When I'm trying to login to guest WiFi, I can see http traffic from user to https://guest.domain which looking at packet capture the url is resolved to 10.10.10.10. Now this address is obviously internal and on the guest VLAN we are using the public DNS servers so they cant resolve the name with a dns request, now my question is when on Aruba central or CPPM we define that  guest.domain resolve to 10.10.10.10? 

I watched a video of setting guest wifi video that mentioned about installing the captive portal certificate on AP which I can't figure out where on aruba central to check for this or if this is where we somehow define that address. On cppm > guest >configuration> login-page, I can see the page that we created for captive portal but even there I can't see how its linked to the data port of CPPM. anyone has a similar setup that can guide me please?

Thanks

What is the use-case for the CPPM guest captive portal?  Does the native Aruba Central guest offering meet your needs?

Hi,

I'm hoping someone here can help me understand how guest WiFi captive portal is configured as there is a requirement for me to change the data port address of our cppm server and my understanding is that address is what we use for captive portal.

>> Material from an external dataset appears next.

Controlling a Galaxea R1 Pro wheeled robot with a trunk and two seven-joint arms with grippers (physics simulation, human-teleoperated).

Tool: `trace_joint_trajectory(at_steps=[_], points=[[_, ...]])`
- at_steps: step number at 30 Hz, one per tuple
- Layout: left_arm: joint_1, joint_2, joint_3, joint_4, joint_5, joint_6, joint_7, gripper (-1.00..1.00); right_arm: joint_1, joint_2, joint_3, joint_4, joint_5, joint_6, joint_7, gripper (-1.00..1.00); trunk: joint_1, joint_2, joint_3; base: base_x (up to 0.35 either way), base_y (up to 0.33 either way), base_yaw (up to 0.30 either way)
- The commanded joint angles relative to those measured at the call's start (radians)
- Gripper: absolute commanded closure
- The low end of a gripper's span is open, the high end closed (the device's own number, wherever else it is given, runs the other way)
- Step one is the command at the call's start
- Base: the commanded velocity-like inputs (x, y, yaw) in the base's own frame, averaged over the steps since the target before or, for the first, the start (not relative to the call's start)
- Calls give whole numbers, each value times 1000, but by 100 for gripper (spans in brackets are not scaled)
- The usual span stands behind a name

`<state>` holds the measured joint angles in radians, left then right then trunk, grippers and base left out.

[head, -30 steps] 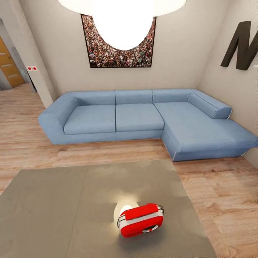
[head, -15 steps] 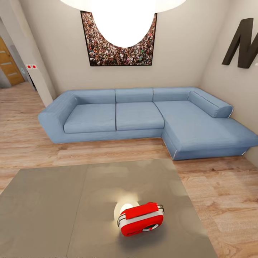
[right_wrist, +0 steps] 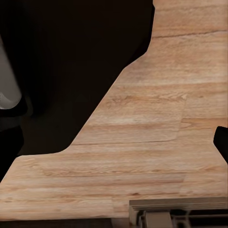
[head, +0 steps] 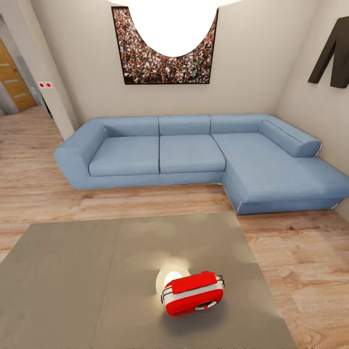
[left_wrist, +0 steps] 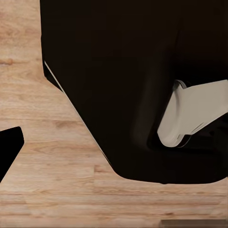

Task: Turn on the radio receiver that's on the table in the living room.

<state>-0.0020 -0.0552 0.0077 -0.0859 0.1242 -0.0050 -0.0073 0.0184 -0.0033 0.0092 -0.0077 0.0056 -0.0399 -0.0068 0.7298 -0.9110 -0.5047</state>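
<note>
The radio receiver [head: 193, 293] is a small red box with a white band, a red top handle and a round dial on its face. It stands upright on the near right part of the grey glossy table [head: 72, 281], right of the table's seam. A bright lamp reflection lies on the tabletop just behind it. In the left wrist view a dark fingertip [left_wrist: 9, 147] shows at the picture's edge over wood floor. Another dark fingertip [right_wrist: 221, 140] shows at the edge of the right wrist view. The robot's dark body [left_wrist: 123, 71] takes up much of both wrist views.
A blue L-shaped sofa [head: 194, 155] stands beyond the table against the beige wall, under a crowd picture [head: 167, 63] and a white pendant lamp [head: 172, 24]. Wood plank floor runs between table and sofa. A wooden door [head: 14, 80] is at far left.
The whole head view has shifted a little, so the camera moved. The radio stays at the same spot on the table.
</note>
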Motion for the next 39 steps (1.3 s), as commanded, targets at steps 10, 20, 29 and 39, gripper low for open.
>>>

So we are using CPPM captive portal for guest authentication. We have a captive portal profile with the hostname of 'guest.domain.com' created on Aruba central. In cppm there is a service created for guest authentication which push a 'pre-auth' role for users that try to connect to guest network. On AP level, that 'pre-auth' role match to set of access rules on aruba central to : a)force the captive portal b) allow dns & dhcp access and c) allow https access to the server address (which is the data port of cppm-lets say address is 10.10.10.10). I can also see the list of authentication servers that we added for the AP one being the external captive portal with address of guest.domain.com (no mention of 10.10.10.10 IP address) and the other being the management IP of CPPM server.

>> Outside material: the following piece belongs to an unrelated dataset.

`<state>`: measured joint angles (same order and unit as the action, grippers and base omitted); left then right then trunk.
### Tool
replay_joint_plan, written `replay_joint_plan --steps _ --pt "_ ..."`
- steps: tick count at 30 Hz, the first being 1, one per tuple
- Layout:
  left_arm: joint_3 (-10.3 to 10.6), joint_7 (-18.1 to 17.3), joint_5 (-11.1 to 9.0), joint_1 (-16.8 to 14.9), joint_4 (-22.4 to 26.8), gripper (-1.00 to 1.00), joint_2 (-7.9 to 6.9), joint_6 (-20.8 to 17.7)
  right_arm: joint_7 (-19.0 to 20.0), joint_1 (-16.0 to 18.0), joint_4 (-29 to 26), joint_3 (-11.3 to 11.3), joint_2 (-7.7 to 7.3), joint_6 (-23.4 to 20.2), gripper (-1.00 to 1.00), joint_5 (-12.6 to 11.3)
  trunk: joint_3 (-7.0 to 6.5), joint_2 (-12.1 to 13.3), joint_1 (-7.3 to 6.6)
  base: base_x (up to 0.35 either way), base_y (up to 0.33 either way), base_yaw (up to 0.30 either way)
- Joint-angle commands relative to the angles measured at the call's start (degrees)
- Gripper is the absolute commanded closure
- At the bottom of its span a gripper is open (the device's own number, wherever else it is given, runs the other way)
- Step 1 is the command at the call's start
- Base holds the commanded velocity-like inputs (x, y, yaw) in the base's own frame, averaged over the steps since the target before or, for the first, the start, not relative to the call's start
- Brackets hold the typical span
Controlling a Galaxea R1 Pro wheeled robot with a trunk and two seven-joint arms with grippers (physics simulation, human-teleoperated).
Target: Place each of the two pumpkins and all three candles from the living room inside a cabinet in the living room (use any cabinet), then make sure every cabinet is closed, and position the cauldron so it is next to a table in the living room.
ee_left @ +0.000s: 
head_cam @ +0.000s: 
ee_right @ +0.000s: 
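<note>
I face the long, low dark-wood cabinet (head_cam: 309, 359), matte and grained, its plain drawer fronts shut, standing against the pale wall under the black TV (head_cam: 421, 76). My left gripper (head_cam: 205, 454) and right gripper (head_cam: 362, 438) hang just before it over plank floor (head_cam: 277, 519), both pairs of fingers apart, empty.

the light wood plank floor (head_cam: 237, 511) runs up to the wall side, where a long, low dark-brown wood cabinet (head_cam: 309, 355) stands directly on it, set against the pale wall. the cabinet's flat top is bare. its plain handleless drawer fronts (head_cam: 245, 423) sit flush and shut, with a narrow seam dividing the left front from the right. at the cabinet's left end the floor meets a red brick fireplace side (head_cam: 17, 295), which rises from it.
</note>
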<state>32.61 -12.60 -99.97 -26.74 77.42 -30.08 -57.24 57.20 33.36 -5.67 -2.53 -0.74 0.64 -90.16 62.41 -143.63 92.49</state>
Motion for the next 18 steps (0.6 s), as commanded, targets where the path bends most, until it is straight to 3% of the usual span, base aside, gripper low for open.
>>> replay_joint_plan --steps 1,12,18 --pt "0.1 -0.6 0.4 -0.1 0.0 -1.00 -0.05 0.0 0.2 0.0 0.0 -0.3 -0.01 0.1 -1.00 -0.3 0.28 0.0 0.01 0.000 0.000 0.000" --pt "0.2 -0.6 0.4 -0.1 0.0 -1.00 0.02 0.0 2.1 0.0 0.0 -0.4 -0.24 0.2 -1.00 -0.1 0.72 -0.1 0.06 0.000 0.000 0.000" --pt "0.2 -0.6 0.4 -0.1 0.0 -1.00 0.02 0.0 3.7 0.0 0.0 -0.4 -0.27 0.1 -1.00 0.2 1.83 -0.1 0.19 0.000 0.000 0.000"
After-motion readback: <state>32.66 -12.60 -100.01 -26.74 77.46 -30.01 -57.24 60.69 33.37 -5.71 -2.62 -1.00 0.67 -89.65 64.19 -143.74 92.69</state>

When I'm trying to login to guest WiFi, I can see http traffic from user to https://guest.domain which looking at packet capture the url is resolved to 10.10.10.10. Now this address is obviously internal and on the guest VLAN we are using the public DNS servers so they cant resolve the name with a dns request, now my question is when on Aruba central or CPPM we define that  guest.domain resolve to 10.10.10.10? 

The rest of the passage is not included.